What the Left Is Saying

Democratic Senator Dick Durbin called the policy change "cruel, immoral, and discriminatory". "Expanding the federal death penalty will be a stain on our history," he said in a statement on X. Death penalty opponents have argued that alternative methods such as firing squads and gas chambers represent a step backward in criminal justice reform. Civil liberties groups contend that these methods raise constitutional concerns about cruel and unusual punishment.

What the Numbers Show

According to the Death Penalty Information Center, five states currently have firing squads as an authorized execution method.
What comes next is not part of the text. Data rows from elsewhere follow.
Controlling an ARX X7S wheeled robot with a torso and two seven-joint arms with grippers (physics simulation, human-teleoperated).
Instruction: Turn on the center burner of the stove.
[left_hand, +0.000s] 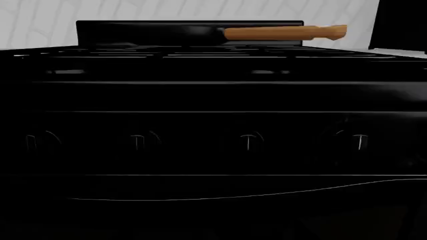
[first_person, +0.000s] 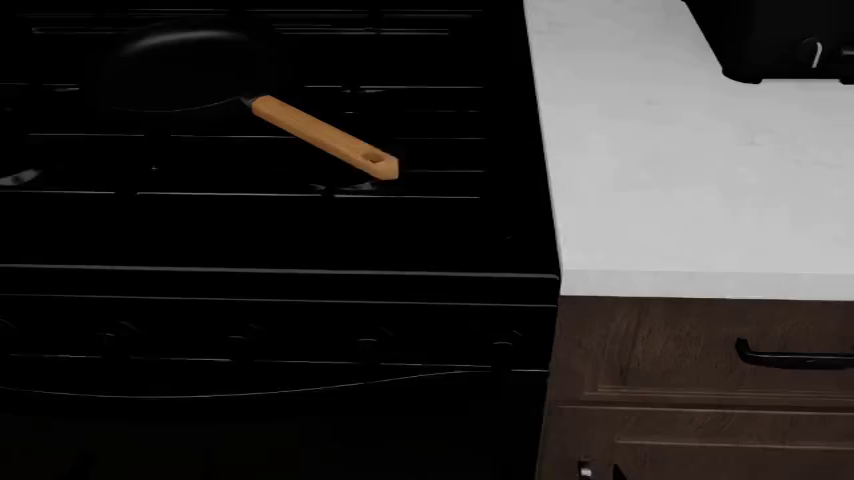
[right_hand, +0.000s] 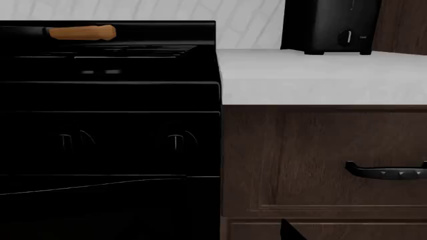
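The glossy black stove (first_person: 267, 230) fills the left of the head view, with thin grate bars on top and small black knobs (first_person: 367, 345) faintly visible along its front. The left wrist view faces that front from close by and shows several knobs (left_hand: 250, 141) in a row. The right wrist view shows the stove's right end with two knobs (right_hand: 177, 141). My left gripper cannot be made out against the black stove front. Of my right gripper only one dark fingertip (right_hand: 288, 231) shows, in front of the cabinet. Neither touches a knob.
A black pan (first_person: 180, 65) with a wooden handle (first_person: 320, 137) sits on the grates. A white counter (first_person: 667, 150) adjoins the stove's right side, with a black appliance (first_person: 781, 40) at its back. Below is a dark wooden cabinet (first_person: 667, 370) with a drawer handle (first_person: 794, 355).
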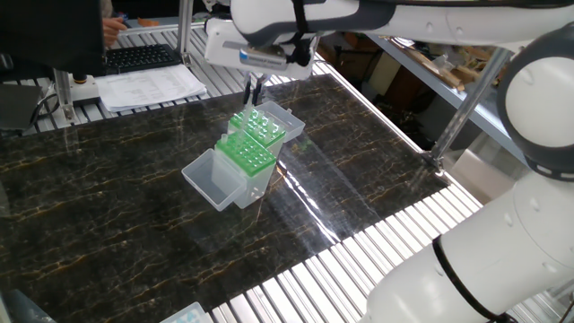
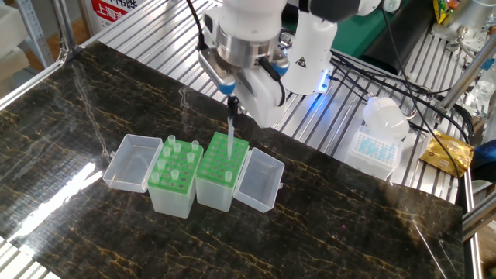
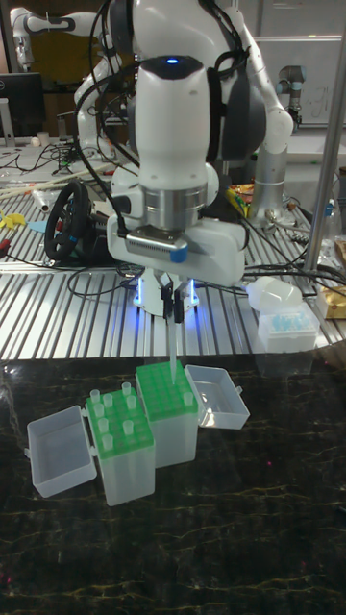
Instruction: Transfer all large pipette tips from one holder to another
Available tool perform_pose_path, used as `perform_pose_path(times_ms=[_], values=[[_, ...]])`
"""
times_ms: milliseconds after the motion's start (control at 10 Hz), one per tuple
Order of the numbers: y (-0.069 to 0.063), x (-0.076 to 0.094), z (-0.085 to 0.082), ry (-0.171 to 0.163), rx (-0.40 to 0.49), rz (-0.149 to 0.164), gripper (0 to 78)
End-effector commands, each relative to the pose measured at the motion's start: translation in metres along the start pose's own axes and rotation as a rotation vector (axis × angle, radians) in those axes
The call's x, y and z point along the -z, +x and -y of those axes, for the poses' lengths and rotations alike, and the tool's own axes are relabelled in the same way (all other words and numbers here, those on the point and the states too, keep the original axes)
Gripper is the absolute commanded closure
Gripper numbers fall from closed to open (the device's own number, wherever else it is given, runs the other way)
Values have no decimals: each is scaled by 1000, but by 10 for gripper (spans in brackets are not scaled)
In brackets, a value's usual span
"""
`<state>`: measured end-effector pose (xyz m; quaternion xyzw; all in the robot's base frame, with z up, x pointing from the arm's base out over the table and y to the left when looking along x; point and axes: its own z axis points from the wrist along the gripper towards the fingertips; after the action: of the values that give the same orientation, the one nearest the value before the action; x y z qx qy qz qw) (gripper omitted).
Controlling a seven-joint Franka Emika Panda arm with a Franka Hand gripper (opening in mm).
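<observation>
Claw grips one pipette tip above the rack.

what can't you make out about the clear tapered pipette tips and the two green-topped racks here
- Slim clear pipette tip held by the gripper: nearly invisible in one fixed view, lost against the green rack.
- Tip count in the left rack: too small in every view.
- Gripper fingertips: tiny, dark, contact unclear.

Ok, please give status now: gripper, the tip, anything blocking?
Gripper shut on one tip, above right rack. Tip hangs upright, clear of rack. Left rack holds several tips. Nothing blocking.
</observation>
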<state>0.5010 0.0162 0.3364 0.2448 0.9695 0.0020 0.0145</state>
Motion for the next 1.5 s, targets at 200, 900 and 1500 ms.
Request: perform_pose_path(times_ms=[200,900,1500], values=[[-11,11,-1,-1,-21,-17,764],[-47,13,-7,6,13,-6,764],[-67,5,-3,5,46,3,764]])
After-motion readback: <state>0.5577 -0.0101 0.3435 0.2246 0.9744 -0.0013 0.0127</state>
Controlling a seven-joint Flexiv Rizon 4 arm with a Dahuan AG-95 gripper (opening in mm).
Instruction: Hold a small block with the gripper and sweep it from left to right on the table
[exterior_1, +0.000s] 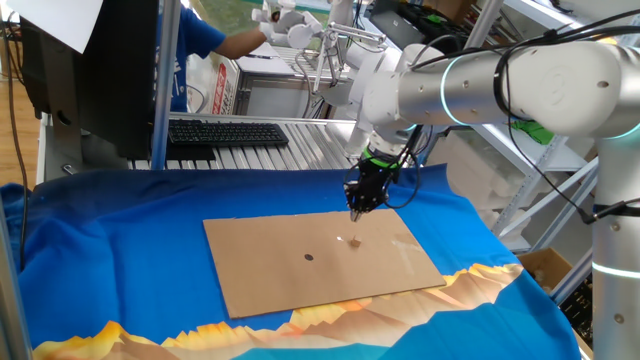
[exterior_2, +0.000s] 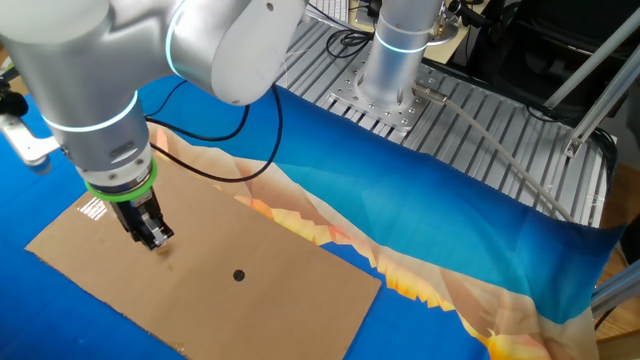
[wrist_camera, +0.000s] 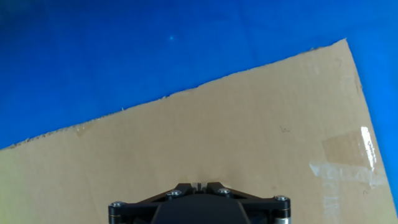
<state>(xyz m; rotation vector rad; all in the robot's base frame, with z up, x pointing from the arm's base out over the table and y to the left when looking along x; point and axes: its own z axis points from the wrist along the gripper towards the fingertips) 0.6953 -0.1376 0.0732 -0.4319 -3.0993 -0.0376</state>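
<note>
Blue-draped tabletop (exterior_1: 120, 250) carries cardboard (exterior_1: 300, 275); the hand (exterior_1: 356, 208) hovers above the small block (exterior_1: 356, 240), fingers apparently closed, holding nothing. Pickup pending: open, descend toward six o'clock, grip.

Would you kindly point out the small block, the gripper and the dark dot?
small block (exterior_1: 356, 240), one fixed view, its pale top.
gripper (exterior_1: 355, 213), one fixed view, between the fingertips.
dark dot (exterior_2: 238, 275), the other fixed view, its middle.
</note>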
In 2024, Alabama became the first state to kill a prisoner using nitrogen gas, and four other states have since adopted the use of nitrogen in executions. The DOJ memo references pentobarbital as "the gold standard" for lethal injection, though sourcing challenges have persisted for years due to manufacturers refusing to supply death penalty drugs.

The Bottom Line

The policy shift marks a significant expansion of federal execution methods after decades during which lethal injection was the primary approach. The move comes as several states have already adopted alternative execution methods amid ongoing pharmaceutical company resistance to providing lethal injection drugs. Legal challenges are expected, with opponents likely to cite constitutional protections against cruel and unusual punishment.